Please repeat the whole listing exactly, but leave out any picture it holds.

START Collected data

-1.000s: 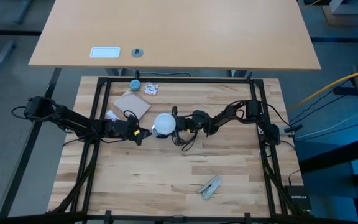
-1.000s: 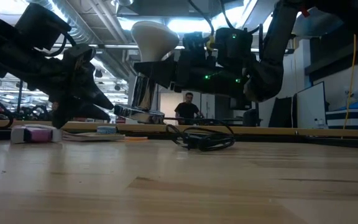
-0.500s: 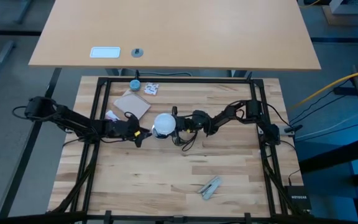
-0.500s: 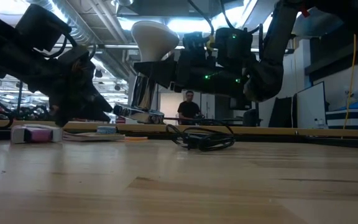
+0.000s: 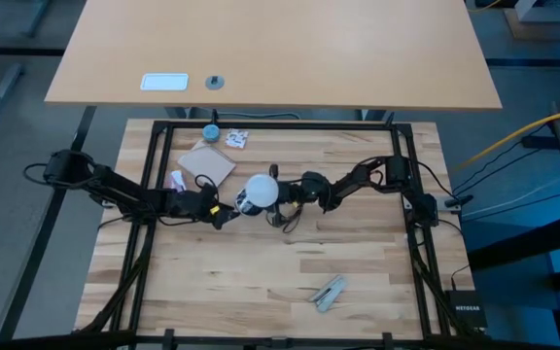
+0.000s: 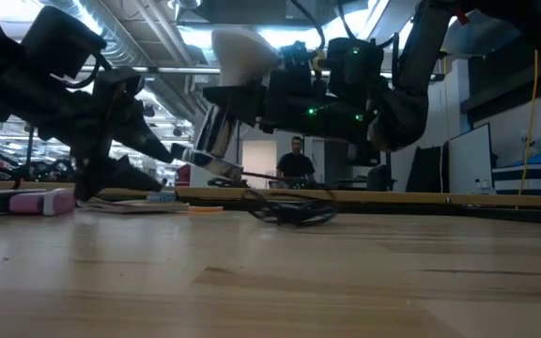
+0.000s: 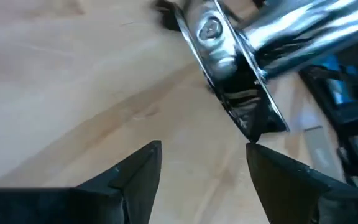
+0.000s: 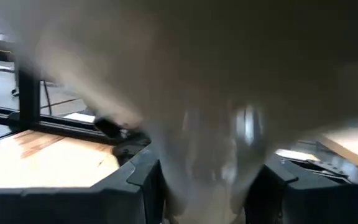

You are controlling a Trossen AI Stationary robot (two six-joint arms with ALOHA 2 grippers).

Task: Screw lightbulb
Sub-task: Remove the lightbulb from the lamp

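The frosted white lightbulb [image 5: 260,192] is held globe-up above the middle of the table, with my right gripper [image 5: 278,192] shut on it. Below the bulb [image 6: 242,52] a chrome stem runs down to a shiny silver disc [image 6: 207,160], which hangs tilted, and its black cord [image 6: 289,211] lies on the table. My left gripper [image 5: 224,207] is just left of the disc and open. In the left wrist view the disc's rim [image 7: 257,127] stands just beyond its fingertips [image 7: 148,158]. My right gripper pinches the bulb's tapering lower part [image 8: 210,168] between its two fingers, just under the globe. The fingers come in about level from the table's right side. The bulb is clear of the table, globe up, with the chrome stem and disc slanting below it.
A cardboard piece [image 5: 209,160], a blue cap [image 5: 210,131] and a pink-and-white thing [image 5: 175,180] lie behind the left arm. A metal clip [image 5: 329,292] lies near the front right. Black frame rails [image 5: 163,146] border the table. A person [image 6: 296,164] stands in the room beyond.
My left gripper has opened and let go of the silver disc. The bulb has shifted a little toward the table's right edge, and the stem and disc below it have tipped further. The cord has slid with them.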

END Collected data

_Reply to the task_
-1.000s: 
-1.000s: 
-0.500s: 
-0.500s: 
+0.000s: 
+0.000s: 
+0.000s: 
+0.000s: 

You are controlling a Trossen AI Stationary robot (two six-joint arms with ALOHA 2 grippers).

Task: Screw lightbulb
Sub-task: Remove the lightbulb from the lamp

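The frosted white lightbulb [image 5: 260,192] is held globe-up above the middle of the table, with my right gripper [image 5: 278,192] shut on it. Below the bulb [image 6: 242,52] a chrome stem runs down to a shiny silver disc [image 6: 207,160], which hangs tilted, and its black cord [image 6: 289,211] lies on the table. My left gripper [image 5: 224,207] is just left of the disc and open. In the left wrist view the disc's rim [image 7: 257,127] stands just beyond its fingertips [image 7: 148,158]. My right gripper pinches the bulb's tapering lower part [image 8: 210,168] between its two fingers, just under the globe. The fingers come in about level from the table's right side. The bulb is clear of the table, globe up, with the chrome stem and disc slanting below it.
A cardboard piece [image 5: 209,160], a blue cap [image 5: 210,131] and a pink-and-white thing [image 5: 175,180] lie behind the left arm. A metal clip [image 5: 329,292] lies near the front right. Black frame rails [image 5: 163,146] border the table. A person [image 6: 296,164] stands in the room beyond.
My left gripper has opened and let go of the silver disc. The bulb has shifted a little toward the table's right edge, and the stem and disc below it have tipped further. The cord has slid with them.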

The output given is complete.